Time and again these Plath-like howls of fury are quietened by Hatoum’s rationalist architecture. “Homebound”, for example, is framed by a colony of exquisitely pared-down works which includes “Present Tense” (1996), a rectangle of golden soap bars which bears the faint tracing of a map of Palestinian territories as drawn up in the Oslo peace accords. On the wall, swatches of burnt toilet paper (“Untitled”, 1989) have been burnt with tiny perforations that type stuttering, singed rows suggestive of an indecipherable morse code.
These diminutive interventions balance out the brutal violence that simmers in Hatoum’s monumental installations. The second half of this show introduces us to “Quarters” (1996), four metal beds with bare mattress frames stacked five higher and arranged in the panopticon shape that, thanks to its capacity for surveillance, produced for ideal Victorian prisons. Nearby is “Hot Spot” (2013), a stainless steel globe with the continents outlined in red neon as if the entire planet was in flames. Just as it is all getting as well apocalyptic, we have “Projection” (2006), an additional map traced in flocks of cotton on a white ground which imagines our planet as a pillowy, utopian phantom, the alter ego of these bleak, ascetic bunks.
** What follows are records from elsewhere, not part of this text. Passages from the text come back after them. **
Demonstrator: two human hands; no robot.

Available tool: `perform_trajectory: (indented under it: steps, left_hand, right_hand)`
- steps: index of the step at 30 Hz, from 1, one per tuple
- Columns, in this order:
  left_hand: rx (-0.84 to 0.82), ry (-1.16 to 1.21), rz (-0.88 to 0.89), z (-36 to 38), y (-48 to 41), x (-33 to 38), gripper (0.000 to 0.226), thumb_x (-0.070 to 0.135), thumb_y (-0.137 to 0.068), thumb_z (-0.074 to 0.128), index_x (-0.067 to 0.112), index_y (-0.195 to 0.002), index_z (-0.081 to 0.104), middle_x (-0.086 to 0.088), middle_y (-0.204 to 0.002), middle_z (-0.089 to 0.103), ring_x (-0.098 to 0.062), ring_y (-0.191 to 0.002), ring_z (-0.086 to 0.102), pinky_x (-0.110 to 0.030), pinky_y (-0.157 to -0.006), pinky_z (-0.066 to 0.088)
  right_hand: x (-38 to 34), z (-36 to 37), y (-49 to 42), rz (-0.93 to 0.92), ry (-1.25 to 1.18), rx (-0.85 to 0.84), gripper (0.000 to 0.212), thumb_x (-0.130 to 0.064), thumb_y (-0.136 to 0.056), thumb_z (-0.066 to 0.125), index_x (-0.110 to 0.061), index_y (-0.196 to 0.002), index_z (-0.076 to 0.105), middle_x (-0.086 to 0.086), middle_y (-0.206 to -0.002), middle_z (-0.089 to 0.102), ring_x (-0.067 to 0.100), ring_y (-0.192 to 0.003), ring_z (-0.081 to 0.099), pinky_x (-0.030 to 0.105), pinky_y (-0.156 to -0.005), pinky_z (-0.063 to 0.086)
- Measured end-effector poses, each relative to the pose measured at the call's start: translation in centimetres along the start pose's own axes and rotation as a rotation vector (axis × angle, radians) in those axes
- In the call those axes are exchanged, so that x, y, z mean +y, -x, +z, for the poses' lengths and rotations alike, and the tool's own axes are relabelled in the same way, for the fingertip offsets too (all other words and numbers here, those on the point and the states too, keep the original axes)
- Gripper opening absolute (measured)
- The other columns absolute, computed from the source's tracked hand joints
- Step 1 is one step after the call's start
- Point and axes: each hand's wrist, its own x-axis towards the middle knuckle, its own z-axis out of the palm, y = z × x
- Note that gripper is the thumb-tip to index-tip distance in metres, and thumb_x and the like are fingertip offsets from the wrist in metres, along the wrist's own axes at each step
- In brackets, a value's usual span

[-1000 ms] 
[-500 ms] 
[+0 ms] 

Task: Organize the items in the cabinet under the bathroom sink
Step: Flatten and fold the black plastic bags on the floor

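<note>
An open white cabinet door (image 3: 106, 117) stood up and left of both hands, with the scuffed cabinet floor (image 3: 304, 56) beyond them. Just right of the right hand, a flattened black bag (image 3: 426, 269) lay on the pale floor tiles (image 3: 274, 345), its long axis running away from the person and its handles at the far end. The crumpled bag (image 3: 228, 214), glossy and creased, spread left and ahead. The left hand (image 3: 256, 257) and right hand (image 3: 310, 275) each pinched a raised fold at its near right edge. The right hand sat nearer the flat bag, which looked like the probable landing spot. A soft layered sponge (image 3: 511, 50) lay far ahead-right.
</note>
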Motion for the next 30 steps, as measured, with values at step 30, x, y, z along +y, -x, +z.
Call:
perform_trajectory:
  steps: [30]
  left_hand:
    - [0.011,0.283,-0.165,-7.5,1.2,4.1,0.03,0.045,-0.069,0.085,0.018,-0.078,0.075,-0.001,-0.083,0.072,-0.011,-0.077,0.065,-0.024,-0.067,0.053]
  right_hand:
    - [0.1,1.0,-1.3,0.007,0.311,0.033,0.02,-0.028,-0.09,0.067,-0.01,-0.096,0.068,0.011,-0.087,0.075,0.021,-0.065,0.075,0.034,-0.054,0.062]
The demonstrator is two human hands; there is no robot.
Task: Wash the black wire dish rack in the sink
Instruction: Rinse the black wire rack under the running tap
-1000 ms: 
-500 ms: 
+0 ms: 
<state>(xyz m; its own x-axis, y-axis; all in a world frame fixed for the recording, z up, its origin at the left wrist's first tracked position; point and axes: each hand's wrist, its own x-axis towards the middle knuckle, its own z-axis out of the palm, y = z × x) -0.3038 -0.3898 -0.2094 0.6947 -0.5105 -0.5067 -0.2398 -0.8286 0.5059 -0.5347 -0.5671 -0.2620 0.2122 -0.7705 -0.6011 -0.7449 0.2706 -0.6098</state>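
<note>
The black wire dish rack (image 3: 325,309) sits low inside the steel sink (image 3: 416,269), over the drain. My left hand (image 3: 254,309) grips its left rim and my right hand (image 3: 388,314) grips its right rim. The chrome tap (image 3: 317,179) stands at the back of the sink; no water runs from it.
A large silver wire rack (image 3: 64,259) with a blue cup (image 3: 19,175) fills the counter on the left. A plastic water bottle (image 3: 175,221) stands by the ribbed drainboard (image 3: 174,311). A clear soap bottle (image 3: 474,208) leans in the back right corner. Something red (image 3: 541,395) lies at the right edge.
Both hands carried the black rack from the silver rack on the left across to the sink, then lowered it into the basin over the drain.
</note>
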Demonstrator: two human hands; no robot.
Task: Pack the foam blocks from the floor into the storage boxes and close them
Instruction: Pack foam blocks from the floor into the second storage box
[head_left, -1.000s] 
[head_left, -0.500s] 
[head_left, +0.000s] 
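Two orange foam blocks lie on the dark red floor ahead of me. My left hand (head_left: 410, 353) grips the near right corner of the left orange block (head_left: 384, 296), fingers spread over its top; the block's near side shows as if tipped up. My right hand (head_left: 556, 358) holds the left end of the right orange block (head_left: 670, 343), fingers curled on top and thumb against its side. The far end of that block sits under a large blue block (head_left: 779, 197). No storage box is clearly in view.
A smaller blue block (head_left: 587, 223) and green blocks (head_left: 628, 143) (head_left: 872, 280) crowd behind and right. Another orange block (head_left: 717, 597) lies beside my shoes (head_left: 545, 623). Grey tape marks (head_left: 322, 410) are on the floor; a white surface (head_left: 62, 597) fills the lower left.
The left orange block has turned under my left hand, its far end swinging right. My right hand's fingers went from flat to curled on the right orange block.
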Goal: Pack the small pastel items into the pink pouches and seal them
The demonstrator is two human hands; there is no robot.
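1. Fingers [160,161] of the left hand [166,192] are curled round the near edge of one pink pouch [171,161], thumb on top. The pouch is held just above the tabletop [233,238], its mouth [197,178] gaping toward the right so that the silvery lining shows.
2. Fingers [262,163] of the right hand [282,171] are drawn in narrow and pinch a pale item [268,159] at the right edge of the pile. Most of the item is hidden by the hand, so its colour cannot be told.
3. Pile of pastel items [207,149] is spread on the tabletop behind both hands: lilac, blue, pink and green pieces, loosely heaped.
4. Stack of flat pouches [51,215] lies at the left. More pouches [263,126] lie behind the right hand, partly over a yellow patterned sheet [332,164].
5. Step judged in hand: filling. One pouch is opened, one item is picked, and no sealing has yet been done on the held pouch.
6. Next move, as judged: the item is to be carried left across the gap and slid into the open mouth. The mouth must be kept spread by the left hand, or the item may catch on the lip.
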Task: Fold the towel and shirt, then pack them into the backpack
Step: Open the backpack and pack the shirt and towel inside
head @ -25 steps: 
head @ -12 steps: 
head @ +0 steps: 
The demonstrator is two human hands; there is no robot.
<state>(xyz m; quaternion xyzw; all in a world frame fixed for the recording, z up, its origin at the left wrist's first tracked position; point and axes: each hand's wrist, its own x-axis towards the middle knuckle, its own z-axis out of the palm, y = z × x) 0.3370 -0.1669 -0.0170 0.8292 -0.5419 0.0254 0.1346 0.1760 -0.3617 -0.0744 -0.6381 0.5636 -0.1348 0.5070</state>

As a songstress of residence, clearly Hatoum is no Martha Stewart. Yet, in spite of essential attempts to pigeonhole her, she also is not the visual equivalent of Edward Stated. Although Mentioned, the pre-eminent witness to the Palestinian displacement, wrote a gorgeous essay about her perform in 2000, reproduced in Tate’s catalogue, Hatoum’s concerns venture additional. The plight of her parents’ birthplace is always on her radar. But she’s also telling us that domesticity is death to female empowerment. And that handful of of us, regardless of gender, ever actually uncover a refuge.
The show closes with “Undercurrent (red)” (2008), a scarlet mat whose tight weave loosens into tentacles plugged into lightbulbs, their intermittent glow reminding us just how much blood there is on everybody’s carpet these days. It’s a robust piece, reminiscent however not derivative of the Aids-connected light operates of Cuban-American artist Félix González-Torres.
A a lot more subtle coup de foudre would have been delivered by “Measures of Distance”, which sits halfway by way of the exhibition. Produced in 1988, this video is a palimpsest of sound and image, showing Hatoum’s mother as she takes a shower, her physique barely discernible behind a curtain of Arabic writing. Fluid as a river, spiky as barbed wire, as inspired a grid as Hatoum ever devised, the calligraphy tends to make a perfect formal container for the sadness in Hatoum’s voice as she reads aloud the letters her mother wrote to her throughout their separation.
As lines such as “Dear Mona, I have not been in a position to send you any letters since the regional post workplace was destroyed by a auto bomb . . . ” echo by means of the rooms just before and beyond, we intuit that this exhibition will disrupt our own homecoming.